In previously published meta-analyses, the results assessment was not comprehensive. Hui MJ et al. studied the effects of long-time dialysis in daytime or nighttime on survival rate compared to that of conventional hemodialysis [16]. Results showed that the survival rate of patients using prolonged hemodialysis was significant higher than those using conventional hemodialysis; however, residual confounders, which include the patients’ age, sex, presence of diabetes, and catheter use, interferes with the results in observational studies. This study included literatures with lower design quality while not having a comprehensive assessment index. Our research included more high quality design articles to find that nocturnal dialysis does not significant improve the mortality of patients; however, subgroup analysis of treatment 3times/week showed reduced mortality rates. This may be due to the fact that the study used patients with relatively mild uremic symptoms while further study is needed to draw conclusions for the specific causes. Julia Thumfart et al. evaluated the effect of intensified nocturnal hemodialysis on ESRD patients compared to conventional hemodialysis in 2014 [15]. That study found that intensified hemodialysis could significantly improve the patients’ blood pressure, uremia-associated variables, and psychosocial variables, and could reduce the usage of antihypertensive and phosphate binders. However, there was no assessment of patients’ mortality and QOL. Our research supports the evidence that intensified hemodialysis could improve cardiovascular-related and uremia-related indicators; we also defined that nocturnal dialysis could improve the patients’ QOL. Paweena Susantitaphong et al. assessed the effects of frequent nocturnal hemodialysis on ESRD patients using the indicators of left ventricular mass and cardiovascular mortality in 2012 [14]. Unfortunately, this research had a paucity of randomized controlled trials. The results supported that frequent or extend hemodialysis could improve cardiac morphology and function; however the outcome of long-term clinical application was limited.
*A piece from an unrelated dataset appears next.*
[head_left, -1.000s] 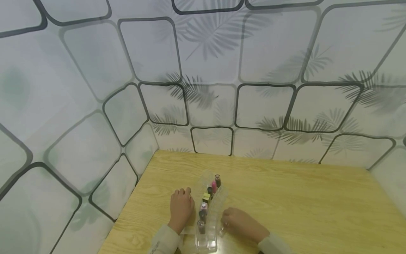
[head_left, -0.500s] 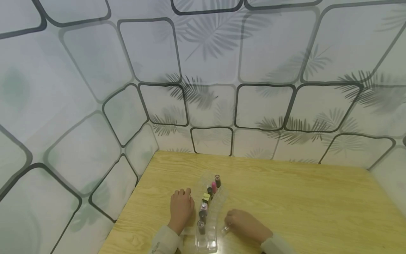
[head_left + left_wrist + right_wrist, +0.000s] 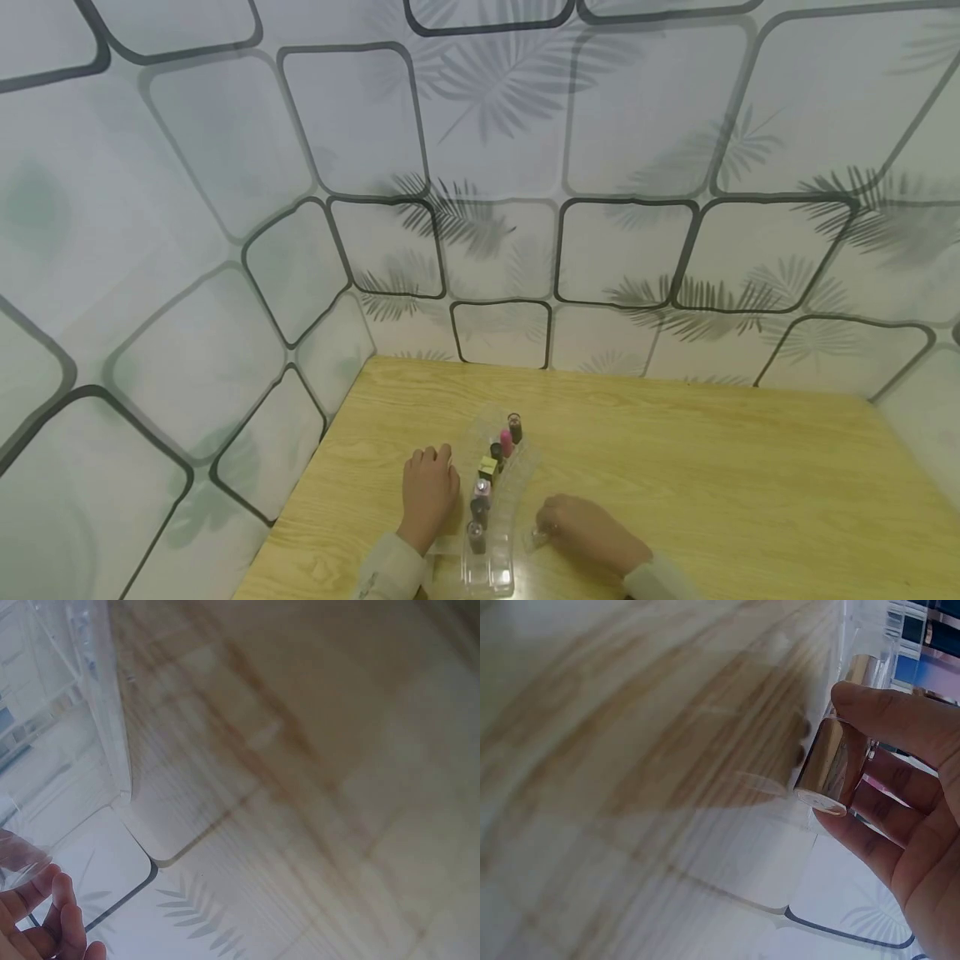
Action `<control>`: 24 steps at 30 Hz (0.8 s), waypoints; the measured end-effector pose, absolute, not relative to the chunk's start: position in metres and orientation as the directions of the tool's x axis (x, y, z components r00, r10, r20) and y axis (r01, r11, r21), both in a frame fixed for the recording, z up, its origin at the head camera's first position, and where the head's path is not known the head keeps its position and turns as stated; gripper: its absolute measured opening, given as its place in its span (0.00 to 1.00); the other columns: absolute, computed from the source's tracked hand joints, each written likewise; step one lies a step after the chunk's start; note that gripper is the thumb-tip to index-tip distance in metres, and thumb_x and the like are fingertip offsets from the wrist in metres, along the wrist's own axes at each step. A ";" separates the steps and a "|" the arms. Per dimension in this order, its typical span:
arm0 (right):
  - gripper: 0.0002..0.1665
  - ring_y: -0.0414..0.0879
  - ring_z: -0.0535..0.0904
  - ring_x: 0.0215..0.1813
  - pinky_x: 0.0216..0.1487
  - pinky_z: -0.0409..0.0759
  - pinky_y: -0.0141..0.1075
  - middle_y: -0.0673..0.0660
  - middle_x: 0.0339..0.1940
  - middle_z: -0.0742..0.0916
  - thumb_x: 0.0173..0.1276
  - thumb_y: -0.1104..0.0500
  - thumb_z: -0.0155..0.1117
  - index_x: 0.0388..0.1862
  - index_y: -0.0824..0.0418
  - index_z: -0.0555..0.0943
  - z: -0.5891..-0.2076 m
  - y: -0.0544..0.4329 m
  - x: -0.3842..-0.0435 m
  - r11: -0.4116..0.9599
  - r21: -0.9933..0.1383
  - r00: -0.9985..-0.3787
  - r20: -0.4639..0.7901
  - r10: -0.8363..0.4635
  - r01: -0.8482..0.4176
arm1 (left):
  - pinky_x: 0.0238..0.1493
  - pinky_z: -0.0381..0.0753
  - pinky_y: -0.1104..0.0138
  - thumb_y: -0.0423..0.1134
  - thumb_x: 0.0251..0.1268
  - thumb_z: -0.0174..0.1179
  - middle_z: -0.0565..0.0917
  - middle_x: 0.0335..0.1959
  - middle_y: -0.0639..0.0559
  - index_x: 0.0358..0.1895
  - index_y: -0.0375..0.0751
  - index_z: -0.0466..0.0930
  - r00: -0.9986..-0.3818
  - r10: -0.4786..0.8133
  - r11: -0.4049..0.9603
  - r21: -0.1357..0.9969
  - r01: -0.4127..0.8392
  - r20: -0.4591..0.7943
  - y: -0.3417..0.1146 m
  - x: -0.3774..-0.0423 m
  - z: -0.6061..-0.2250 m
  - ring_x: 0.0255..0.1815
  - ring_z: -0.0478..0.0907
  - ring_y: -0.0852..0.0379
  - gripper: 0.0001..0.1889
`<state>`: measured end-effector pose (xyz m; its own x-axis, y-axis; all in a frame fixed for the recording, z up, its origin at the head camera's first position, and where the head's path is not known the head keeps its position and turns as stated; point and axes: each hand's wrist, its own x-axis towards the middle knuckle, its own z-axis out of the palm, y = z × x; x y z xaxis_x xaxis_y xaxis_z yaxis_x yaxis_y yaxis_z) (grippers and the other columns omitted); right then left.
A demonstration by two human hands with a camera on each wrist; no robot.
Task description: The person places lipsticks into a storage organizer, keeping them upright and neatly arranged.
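Note:
A clear plastic organizer (image 3: 501, 508) stands on the table with a row of lipsticks and other small cosmetics in it. My left hand (image 3: 430, 493) lies along its left side. In the left wrist view, the curled fingers (image 3: 64, 900) and thumb meet at clear plastic that looks like the organizer's edge. My right hand (image 3: 581, 529) is to the right of the organizer, close over the table. It pinches a lipstick tube (image 3: 825, 761) between thumb and fingers. The tube is shiny gold with a clear end and lies tilted; its far part overlaps the organizer in the right wrist view.
Inside the organizer stand a pink lipstick (image 3: 506, 442), a yellow-topped box (image 3: 487, 467) and several dark tubes. A flat clear strip (image 3: 446, 546) lies by the left wrist. The wooden table (image 3: 712, 475) meets patterned walls (image 3: 510, 250) at the back and left.
My right hand has shifted a little to the right, away from the organizer, with the lipstick tube still held. The left hand and the organizer have stayed in place.

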<state>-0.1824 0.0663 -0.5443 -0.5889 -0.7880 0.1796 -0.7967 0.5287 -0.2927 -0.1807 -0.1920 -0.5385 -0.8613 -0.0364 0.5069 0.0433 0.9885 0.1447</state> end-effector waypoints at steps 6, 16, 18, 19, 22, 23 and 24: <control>0.05 0.34 0.79 0.36 0.41 0.79 0.28 0.45 0.33 0.85 0.58 0.58 0.66 0.34 0.53 0.83 -0.540 0.070 -0.183 0.522 -0.360 -0.615 0.224 -0.756 -0.773 | 0.32 0.70 0.61 0.35 0.50 0.63 0.78 0.25 0.47 0.36 0.40 0.77 -0.863 -0.037 0.989 0.143 0.042 0.504 -0.192 -0.180 -0.538 0.27 0.69 0.52 0.09; 0.09 0.38 0.82 0.40 0.44 0.80 0.31 0.46 0.37 0.86 0.60 0.57 0.64 0.40 0.54 0.81 -0.525 0.068 -0.188 0.566 -0.429 -0.693 0.240 -0.680 -0.704 | 0.31 0.71 0.61 0.36 0.48 0.64 0.78 0.25 0.47 0.35 0.40 0.77 -0.847 -0.026 0.991 0.124 0.048 0.530 -0.192 -0.180 -0.539 0.27 0.70 0.52 0.10; 0.10 0.38 0.82 0.40 0.44 0.80 0.32 0.46 0.38 0.86 0.59 0.58 0.65 0.41 0.54 0.81 -0.522 0.067 -0.188 0.572 -0.452 -0.712 0.244 -0.659 -0.684 | 0.31 0.71 0.61 0.36 0.48 0.64 0.78 0.25 0.47 0.36 0.40 0.77 -0.845 -0.022 0.991 0.123 0.052 0.534 -0.192 -0.180 -0.540 0.27 0.70 0.52 0.10; 0.10 0.37 0.82 0.40 0.44 0.80 0.32 0.46 0.38 0.86 0.59 0.58 0.65 0.41 0.54 0.81 -0.520 0.067 -0.188 0.570 -0.476 -0.724 0.246 -0.645 -0.670 | 0.31 0.71 0.61 0.36 0.48 0.64 0.78 0.25 0.47 0.35 0.40 0.77 -0.844 -0.020 0.991 0.121 0.054 0.536 -0.193 -0.180 -0.540 0.27 0.70 0.52 0.10; 0.12 0.35 0.81 0.40 0.44 0.80 0.31 0.45 0.38 0.86 0.57 0.60 0.66 0.41 0.53 0.81 -0.517 0.064 -0.187 0.527 -0.538 -0.732 0.291 -0.616 -0.658 | 0.30 0.71 0.62 0.36 0.48 0.64 0.78 0.25 0.47 0.35 0.40 0.77 -0.843 -0.017 0.991 0.121 0.057 0.537 -0.193 -0.181 -0.541 0.26 0.70 0.52 0.10; 0.12 0.35 0.81 0.40 0.43 0.80 0.31 0.44 0.38 0.86 0.57 0.61 0.66 0.42 0.52 0.81 -0.516 0.063 -0.187 0.506 -0.555 -0.729 0.311 -0.610 -0.660 | 0.30 0.71 0.62 0.36 0.48 0.63 0.78 0.25 0.47 0.35 0.40 0.77 -0.845 -0.018 0.991 0.121 0.056 0.535 -0.193 -0.181 -0.541 0.26 0.70 0.53 0.10; 0.13 0.35 0.81 0.39 0.43 0.80 0.31 0.45 0.38 0.86 0.57 0.62 0.66 0.42 0.53 0.81 -0.515 0.063 -0.187 0.478 -0.576 -0.725 0.332 -0.604 -0.663 | 0.30 0.71 0.62 0.36 0.49 0.63 0.78 0.25 0.47 0.36 0.40 0.77 -0.847 -0.020 0.991 0.124 0.054 0.532 -0.193 -0.181 -0.540 0.26 0.70 0.53 0.10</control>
<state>-0.1873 0.0626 -0.5146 -0.7246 -0.6040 0.3320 -0.6627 0.4783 -0.5763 -0.1806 -0.1930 -0.5405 -0.8468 -0.0200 0.5316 0.0545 0.9908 0.1239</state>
Our study includes a longer follow-up period of up to 36 months and RCTs. Our results support the above conclusion and consider long-time nocturnal hemodialysis as beneficial for cardiovascular and uremia-related indicators.

It is very common for cardiovascular complications to occur in long-term hemodialysis patients, including hypertension, coronary heart disease, arrhythmia, and heart failure. Cardiac vascular disease events like cerebrovascular accident, ischemic heart disease, congestive cardiac failure, peripheral vascular disease are also much more prevalent in the chronic kidney disease population. Furthermore, cardiovascular complications are the most common causes of death in ESRD patients and the mortality rate for dialysis patients is up to 10–30 times higher than the matched population [51]. The high mortality indicates the effect of drugs to reduce the incident of cardiovascular disease is not ideal. Therefore, researchers presume the incidence of cardiovascular disease in dialysis patients may have a special pathophysiological process.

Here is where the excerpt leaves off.